Alors que le Qatargate avait déjà mis en lumière la vulnérabilité de Bruxelles face à l’ingérence étrangère, le 27 mars, une enquête menée par les autorités tchèques et polonaises a mis au jour une opération d’influence pro-russe en Europe coordonnée par le média Voice of Europe qui impliquerait des membres du Parlement européen. Le Premier ministre belge, Alexander De Croo, a confirmé ces allégations et la justice belge a ouvert une enquête.
« Les Russes sont très actifs dans chaque groupe [politique de l’UE] », a déclaré l’ancien Premier ministre polonais en réaction à ces révélations, ajoutant qu’il n’était pas « surpris » par le scandale du « Russiagate ».
Même son propre parti, Droit et Justice (PiS), et la famille politique européenne à laquelle il appartient, les Conservateurs et Réformistes, ne sont pas à l’abri des risques, a-t-il concédé. « Je suis sûr que le groupe CRE est également infiltrée, ou qu’il y a des tentatives d’infiltration, et je ne serais pas surpris de savoir qu’il y a tel ou tel membre qui coopère avec les Russes parce qu’ils sont extrêmement efficaces pour piéger les gens. »
Au sein de son groupe parlementaire européen, les avis sont partagés quant à la question de la proximité à autoriser avec Moscou. Les membres du parti français Reconquête ! sont connus pour leurs positions moins catégoriques concernant le Kremlin comparativement aux membres du PiS polonais, qui condamnent fermement l’invasion de l’Ukraine par exemple.
Interrogé sur les récentes accusations liant un candidat de l’Alternative pour l’Allemagne (AfD) à la Russie, M. Morawicki a déclaré ne pas être « surpris » que les Russes « pénètrent » le groupe Identité et Démocratie (ID), auquel appartient l’AfD — parti avec lequel l’ex-Premier ministre polonais espère collaborer après les élections européennes.
« C’est plutôt le contraire : je suis absolument certain qu’ils essaient aussi de pénétrer […] le Parti populaire européen [PPE, centre droit] et le groupe des Socialistes et Démocrates [S&D] », a-t-il ajouté.
Il a déclaré être « absolument sûr » et pouvoir « parier […] qu’ils sont actifs dans le groupe des socialistes ».
Bien que des accusations formelles n’aient pas encore été émises, les médias, citant des sources au sein des services de renseignement tchèques, ont rapporté que Petr Bystron, un membre éminent de l’AfD qui brigue un siège au Parlement européen, aurait reçu 25 000 € d’un réseau de propagande russe.

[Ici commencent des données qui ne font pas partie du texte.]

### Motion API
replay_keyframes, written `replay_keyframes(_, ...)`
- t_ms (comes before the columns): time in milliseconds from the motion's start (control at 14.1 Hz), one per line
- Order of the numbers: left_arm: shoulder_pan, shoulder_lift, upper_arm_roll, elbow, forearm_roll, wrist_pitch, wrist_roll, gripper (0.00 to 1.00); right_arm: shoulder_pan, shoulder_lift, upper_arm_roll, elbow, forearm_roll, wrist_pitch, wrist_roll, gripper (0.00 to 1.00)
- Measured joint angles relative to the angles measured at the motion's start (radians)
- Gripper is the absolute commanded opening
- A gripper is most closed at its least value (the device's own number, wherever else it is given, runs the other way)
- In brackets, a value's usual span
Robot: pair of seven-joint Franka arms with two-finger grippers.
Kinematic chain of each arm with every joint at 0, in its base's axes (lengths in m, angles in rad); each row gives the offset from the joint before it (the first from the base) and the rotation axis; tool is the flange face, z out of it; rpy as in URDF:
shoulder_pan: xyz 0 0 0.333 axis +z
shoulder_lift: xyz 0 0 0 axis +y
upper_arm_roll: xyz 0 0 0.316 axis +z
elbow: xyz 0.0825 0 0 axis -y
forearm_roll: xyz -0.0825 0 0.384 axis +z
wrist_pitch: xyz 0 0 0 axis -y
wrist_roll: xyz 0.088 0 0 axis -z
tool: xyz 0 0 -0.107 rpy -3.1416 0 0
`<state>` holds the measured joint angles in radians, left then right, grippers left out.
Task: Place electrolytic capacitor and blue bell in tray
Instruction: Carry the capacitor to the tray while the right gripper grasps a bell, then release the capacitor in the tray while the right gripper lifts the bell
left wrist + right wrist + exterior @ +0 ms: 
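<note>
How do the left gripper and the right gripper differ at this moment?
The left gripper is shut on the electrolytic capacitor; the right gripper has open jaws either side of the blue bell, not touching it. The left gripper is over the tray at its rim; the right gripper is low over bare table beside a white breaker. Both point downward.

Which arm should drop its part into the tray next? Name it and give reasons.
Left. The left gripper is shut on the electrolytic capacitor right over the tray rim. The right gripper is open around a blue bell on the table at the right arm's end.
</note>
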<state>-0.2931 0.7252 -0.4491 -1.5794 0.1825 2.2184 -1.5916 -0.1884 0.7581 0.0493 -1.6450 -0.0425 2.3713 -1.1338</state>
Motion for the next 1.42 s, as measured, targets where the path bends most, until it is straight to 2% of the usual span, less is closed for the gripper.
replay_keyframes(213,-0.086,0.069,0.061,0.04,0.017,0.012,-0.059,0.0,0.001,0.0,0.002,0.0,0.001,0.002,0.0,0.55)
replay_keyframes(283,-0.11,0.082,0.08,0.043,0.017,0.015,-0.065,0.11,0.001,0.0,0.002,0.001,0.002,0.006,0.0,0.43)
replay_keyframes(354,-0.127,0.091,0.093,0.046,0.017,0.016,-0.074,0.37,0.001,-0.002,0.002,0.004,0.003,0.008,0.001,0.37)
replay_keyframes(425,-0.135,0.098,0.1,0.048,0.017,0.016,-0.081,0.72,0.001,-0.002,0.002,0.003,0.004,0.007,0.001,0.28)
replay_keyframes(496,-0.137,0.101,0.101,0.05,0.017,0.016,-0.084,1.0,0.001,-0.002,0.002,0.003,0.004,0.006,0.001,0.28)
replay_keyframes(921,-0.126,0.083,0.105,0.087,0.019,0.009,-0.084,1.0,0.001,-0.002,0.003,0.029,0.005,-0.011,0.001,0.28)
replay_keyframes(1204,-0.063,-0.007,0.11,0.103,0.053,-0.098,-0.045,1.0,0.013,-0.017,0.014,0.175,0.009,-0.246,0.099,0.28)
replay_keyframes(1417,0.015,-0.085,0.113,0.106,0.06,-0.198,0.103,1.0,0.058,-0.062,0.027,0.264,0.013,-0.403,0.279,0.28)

M. Morawiecki a également évoqué l’Allemagne, où la Russie a « laissé d’énormes actifs » après la réunification du pays, justifiant ses propos en se référant aux récents rapports d’espionnage au sein de l’armée allemande, la Bundeswehr.
En mars, la Russie a rendu publique une conversation interceptée entre de hauts responsables de l’armée de l’air allemande et de la Bundeswehr sur le déploiement de missiles Taurus en Ukraine. Le ministre de la Défense, Boris Pistorius, a déclaré que cette affaire faisait « partie de la guerre de l’information menée par [Vladimir] Poutine » pour diviser la société allemande.
« Ce qui est tellement sous-estimé ici à Bruxelles, c’est la force des services de renseignement russes et de la propagande russe », a conclu M. Morawiecki, affirmant que le pays s’en servait pour mener une guerre contre l’Union européenne.